Hodge theory is concerned with the integrals of algebraic forms along topological cycles. The study of these invariants traces its roots to the work of Jacobi, Abel, and Riemann in the nineteenth century; the modern theory ties together the algebraic, topological, complex analytic, and arithmetic facets of the geometry of an algebraic variety, and has many applications. Pioneering work of Simpson in the 1990s developed a non-abelian version of this theory where the space of representations of the fundamental group plays the role of the group of topological cycles. The resulting non-abelian Hodge theory touches equally many fields of mathematics, but many aspects of it remain mysterious. In this project, the PI will extend recent progress in classical Hodge theory and transcendence theory via o-minimal methods to the non-abelian setting. The project will specifically be geared towards fostering the involvement of students and early-career mathematicians.In more detail, the PI will apply o-minimal techniques to address a number of open questions related to the geometry of local systems on algebraic varieties, and its connection to complex analysis, arithmetic, and transcendence theory.

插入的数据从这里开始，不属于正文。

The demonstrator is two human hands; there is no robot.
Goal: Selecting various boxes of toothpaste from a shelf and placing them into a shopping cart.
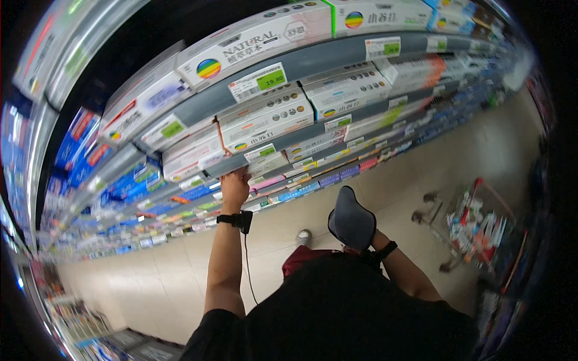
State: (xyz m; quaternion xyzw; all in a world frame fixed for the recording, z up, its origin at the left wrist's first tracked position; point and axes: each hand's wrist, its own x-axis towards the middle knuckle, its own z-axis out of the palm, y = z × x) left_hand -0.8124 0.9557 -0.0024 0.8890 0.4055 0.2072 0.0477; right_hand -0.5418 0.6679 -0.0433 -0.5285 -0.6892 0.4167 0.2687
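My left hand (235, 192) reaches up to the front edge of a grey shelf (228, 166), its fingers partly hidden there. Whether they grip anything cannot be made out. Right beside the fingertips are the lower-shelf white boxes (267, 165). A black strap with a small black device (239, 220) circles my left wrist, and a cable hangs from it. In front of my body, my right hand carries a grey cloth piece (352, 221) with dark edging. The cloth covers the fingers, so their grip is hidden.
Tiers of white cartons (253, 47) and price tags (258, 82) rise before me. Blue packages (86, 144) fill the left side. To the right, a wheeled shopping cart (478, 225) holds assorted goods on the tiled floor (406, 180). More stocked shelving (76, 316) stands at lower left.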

This includes the transcendence theory of the Riemann—Hilbert correspondence, the classification of tri-algebraic subvarieties, as well as the algebraicity and arithmeticity of non-abelian Hodge loci. These techniques will also be brought to bear on related geometric questions, including the construction of Shafarevich maps, transcendence theory of p-adic period maps, and the geometry of Lagrangian fibrations.This award reflects NSF's statutory mission and has been deemed worthy of support through evaluation using the Foundation's intellectual merit and broader impacts review criteria.

霍奇理论涉及代数形式沿着拓扑圈的积分。 对这些不变量的研究可以追溯到世纪雅可比、阿贝尔和黎曼的工作;现代理论将代数簇的几何的代数、拓扑、复解析和算术方面联系在一起，并有许多应用。 开创性的工作辛普森在20世纪90年代开发了一个非阿贝尔版本的这一理论的空间表示的基本群体发挥的作用组的拓扑循环。 由此产生的非阿贝尔霍奇理论同样触及数学的许多领域，但它的许多方面仍然是神秘的。在这个项目中，PI将通过o-极小方法将经典霍奇理论和超越理论的最新进展扩展到非阿贝尔环境。该项目将特别面向促进学生和早期职业数学家的参与。更详细地说，PI将应用o-极小技术来解决一些与代数簇上的局部系统几何相关的开放性问题，以及它与复分析，算术和超越理论的联系。这包括超越理论的黎曼-希尔伯特对应，分类的三代数子簇，以及代数和算术的非阿贝尔霍奇轨迹。这些技术也将被带到承担相关的几何问题，包括建设的Shafarevich地图，超越理论的p-adic周期图，和几何的拉格朗日fibrations.This奖项反映了NSF的法定使命，并已被认为是值得通过评估使用基金会的智力价值和更广泛的影响审查标准的支持。